Cost of sales, including all installation expenses, during the three months ended September 30, 2007 was 79.0% of net sales as compared to 75.3% in 2006. The increase is the result of a lower average selling price in anticipation of reduced panel costs, which did not decline as much as expected during the three months ended September 30, 2007. In addition, we incurred higher installation labor costs during the three months ended September 30, 2007, as compared to the same period of the prior year, offset by better absorption of engineering and semi-fixed installation expenses. Gross profit for the three months ended September 30, 2007 was 21.0% of net sales, as compared to 24.7% in 2006.
 
16


Sales and marketing expenses
 
Sales and marketing expenses for the three months ended September 30, 2007 were 22.2% of net sales as compared to 10.7% of net sales during the same period of the prior year. Sales and marketing expenses were approximately $1.8 million for the three months ended September 30, 2007 as compared to approximately $386,000 for the same period in 2006. This increase is mainly due to higher sales commissions, higher sales and marketing payroll, and higher employee benefits expenses during the third quarter of 2007. Stock-based compensation expense relating to sales and marketing employees was approximately $70,000 for the three months ended September 30, 2007, as compared to approximately $2,000 for the same period in 2006. We employed an additional 47 sales and marketing employees as of September 30, 2007, as compared to September 30, 2006. In addition, we incurred increased advertising, public relations and internet marketing expenditures, as well as additional trade show and conference expenditures in connection with the announcement of Andalay during the three months ended September 30, 2007, as compared to the same period of the prior year.

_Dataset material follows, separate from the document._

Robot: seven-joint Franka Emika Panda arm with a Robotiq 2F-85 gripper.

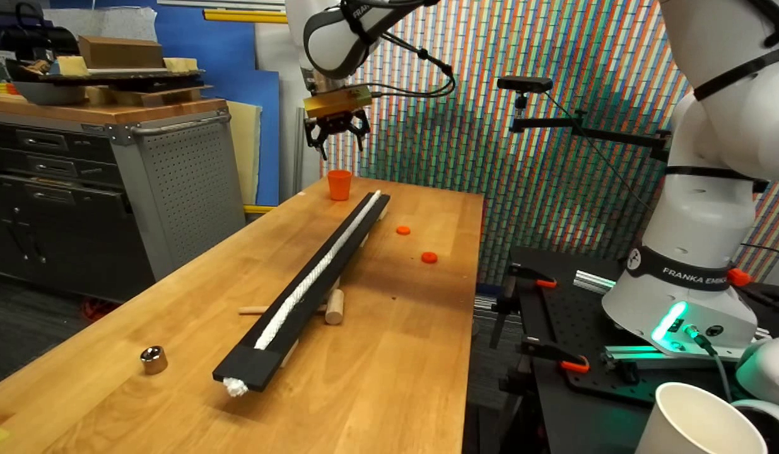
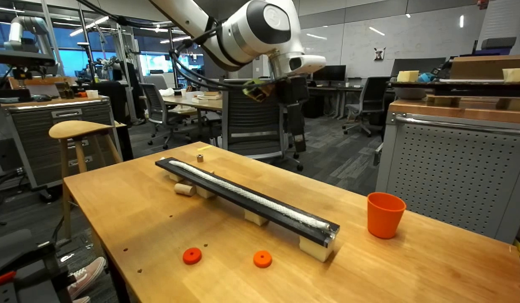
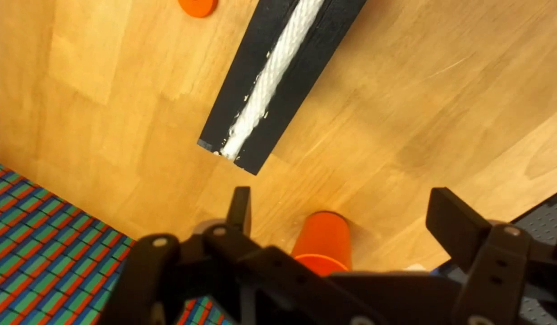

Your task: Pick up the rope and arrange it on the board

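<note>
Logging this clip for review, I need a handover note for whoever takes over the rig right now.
Pincer: open, holding nothing, raised clear of the rope and board.
Where things are: rope lies lengthwise along the board, which rests on pale blocks; an orange cup stands beyond one end.
Done: rope is laid nearly straight on the board.
Left: probably only a check of the lay; no further arranging looks clearly needed.
</note>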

General and administrative expenses
 
General and administrative expenses for the quarter ended September 30, 2007 were 44.4% of net sales as compared to 24.5% of net sales during the same period of the prior year. General and administrative expenses increased to approximately $3.6 million for the three months ended September 30, 2007 compared to approximately $882,000 for the three months ended September 30, 2006. We employed an additional 44 general and administrative employees as of September 30, 2007, as compared to September 30, 2006. General and administrative expenses for legal, accounting and other professional services increased approximately $138,000 for the three months ended September 30, 2007, due primarily to costs associated with being a public company. In addition, our general and administrative expenses included stock-based compensation expense of approximately $698,000 relating to restricted stock and stock options granted under our 2006 Stock Incentive Plan during the three months ended September 30, 2007, as compared to stock-based compensation expense of approximately $7,000 during the same period of the prior year. We also incurred additional research and development costs in connection with Andalay during the three months ended September 30, 2007, as compared to the same period of the prior year.
 
Interest expense
 
A credit line of $7.5 million is available to us under our credit facility with Comerica Bank (the “2007 Credit Facility”), as evidenced by a loan and security agreement with Comerica Bank, entered into on January 29, 2007 and amended on June 26, 2007. Interest expense was approximately $32,000 for the three months ended September 30, 2007, related primarily to our 2007 Credit Facility, including credit facility loan fees of approximately $2,000. Interest expense was approximately $17,000 during the same period in 2006, which related primarily to our previous credit facility with Citibank (West) FSB.
 
Income taxes
 
During the three months ended September 30, 2007 and September 30, 2006, there was no income tax expense or benefit for federal and state income taxes in the Company’s consolidated statements of operations due to the Company’s net loss and a valuation allowance on the resulting deferred tax asset.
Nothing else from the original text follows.